When I view a map of Britain, spread out like a spatchcock hen, I muse on the magical diversity of landscape and customs and its historic ethnicity, its coast circled at various times by Viking invaders from Norway and Denmark who tamed it with their agricultural know-how. Then there were the Roman legions who laid straight roads, avenued with trees to keep their troops cool on the march (spot the Mediterranean optimism!) and their mosaicked villas and cypress gardens dedicated to wholesale well-being. I think of their vocabulary foursquare as their architecture and the imperialism that preferred not to disrupt the tenor of life in the hostage nation.

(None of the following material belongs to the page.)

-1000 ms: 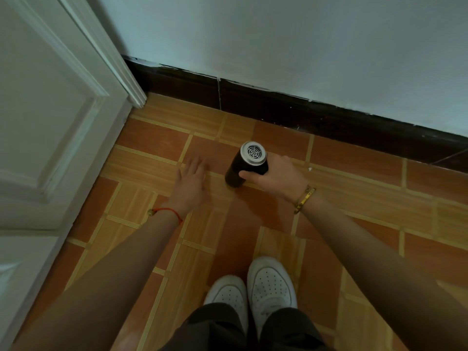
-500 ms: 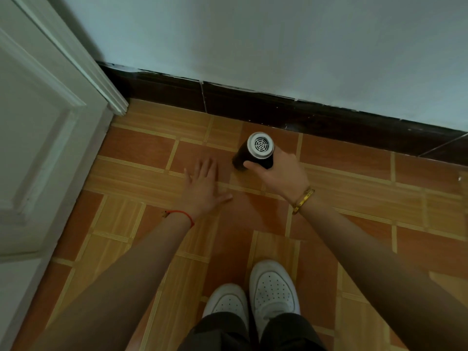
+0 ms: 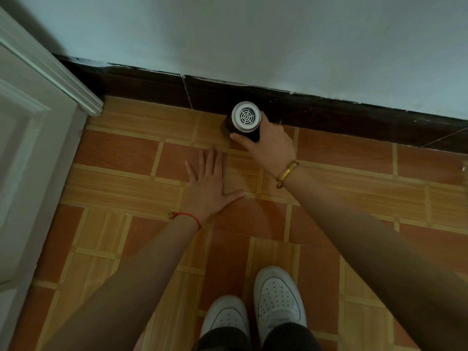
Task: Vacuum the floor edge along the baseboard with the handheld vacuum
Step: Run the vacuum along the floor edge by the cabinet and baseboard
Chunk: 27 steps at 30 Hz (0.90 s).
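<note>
The handheld vacuum point(image 3: 245, 118) is a short black cylinder with a white round vented end facing the camera. It points down at the floor right against the dark baseboard point(image 3: 329, 115). My right hand point(image 3: 268, 145) is wrapped around its body from the right; its nozzle end is hidden below. My left hand point(image 3: 209, 182) lies flat on the tiled floor point(image 3: 126, 178) with fingers spread, just in front and left of the vacuum, holding nothing.
A white door point(image 3: 27, 148) and its frame fill the left side and meet the baseboard at the corner. A pale wall point(image 3: 253, 34) rises above the baseboard. My two white shoes point(image 3: 276, 300) stand on the tiles near the bottom edge.
My right hand has carried the vacuum away from me, from the open tiles up to the baseboard. My left hand has slid forward on the floor, and the view has shifted closer to the wall.
</note>
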Available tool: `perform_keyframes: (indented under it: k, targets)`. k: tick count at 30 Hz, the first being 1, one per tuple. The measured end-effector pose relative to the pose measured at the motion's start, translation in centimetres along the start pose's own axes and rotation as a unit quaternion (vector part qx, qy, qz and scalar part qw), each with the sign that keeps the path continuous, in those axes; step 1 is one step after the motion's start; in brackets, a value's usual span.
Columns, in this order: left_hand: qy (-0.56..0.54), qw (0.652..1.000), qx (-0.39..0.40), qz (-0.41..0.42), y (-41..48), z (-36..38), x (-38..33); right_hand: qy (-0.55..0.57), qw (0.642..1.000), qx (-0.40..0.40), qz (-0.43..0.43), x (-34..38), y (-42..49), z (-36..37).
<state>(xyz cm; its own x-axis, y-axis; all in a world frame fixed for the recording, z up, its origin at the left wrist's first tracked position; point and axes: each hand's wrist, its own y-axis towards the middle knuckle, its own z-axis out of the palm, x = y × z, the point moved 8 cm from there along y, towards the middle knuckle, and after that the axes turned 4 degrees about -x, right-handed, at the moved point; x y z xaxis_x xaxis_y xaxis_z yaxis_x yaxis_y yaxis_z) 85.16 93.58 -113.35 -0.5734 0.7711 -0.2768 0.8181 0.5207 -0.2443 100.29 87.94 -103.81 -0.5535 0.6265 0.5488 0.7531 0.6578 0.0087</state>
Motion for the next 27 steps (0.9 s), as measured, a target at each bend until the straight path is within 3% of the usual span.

All this, before the Normans overran these islands in 1066 and taught us the art of cuisine and chivalry, assimilating with all the fine nuance of their mother tongue.
On the left flank of the map lies the mythical west, where ancient kings still roam the twilight mists and castles perch on promontories, telling of yore. Saints stir the dust of medieval churches and, if you are very still, you may catch the sprites' chorus in forest streams. The watered mountains and meadows are shamrock green and exuberant tides flay the shores with glistening spume. Rock pools silently teem with micro worlds. Like layered torte, the granite striations are imaged on the pages of Charles Kingsley stories, and sea-birds breed in the sky-scraping crevices. There are bays and sequestered coves in places along the whole length of the coast where the water is as turquoise as the Aegean and where the violet rhodora blooms well before spring. The vast blue yonder is all ocean, beguiling the curious and the fugitive to discover new worlds.
The side to the east harbours well-glazed wool churches, big as small cathedrals, where the open light breaks over their altars with a pride in prosperity that founded the nation's wealth and gave its Lord Chancellor somewhere to rest his frame in the Upper House. Orchards and weatherboards give way to busy docks and august monuments, rolling pastures and Fens drained by Huguenots who brought their farming, weaving, silversmithing and legal skills. From the air, the earth intersected by glittering watercourses, looks a bit like cloisonné work. The coast lies open to commerce with Scandinavia and the Low Countries under clouds tagging towards the Urals and back. The North Sea is fickle and blue is an illusion of clear weather imposed on waves of industrial taupe.
And, as I stand on the Isle of Wight and face a ghostly meridian that becomes the Pennine backbone of the country, I think about those ancestors who thought it was worth defending and wonder where exactly it was that John Cornelius Pitt was engulfed by eternity.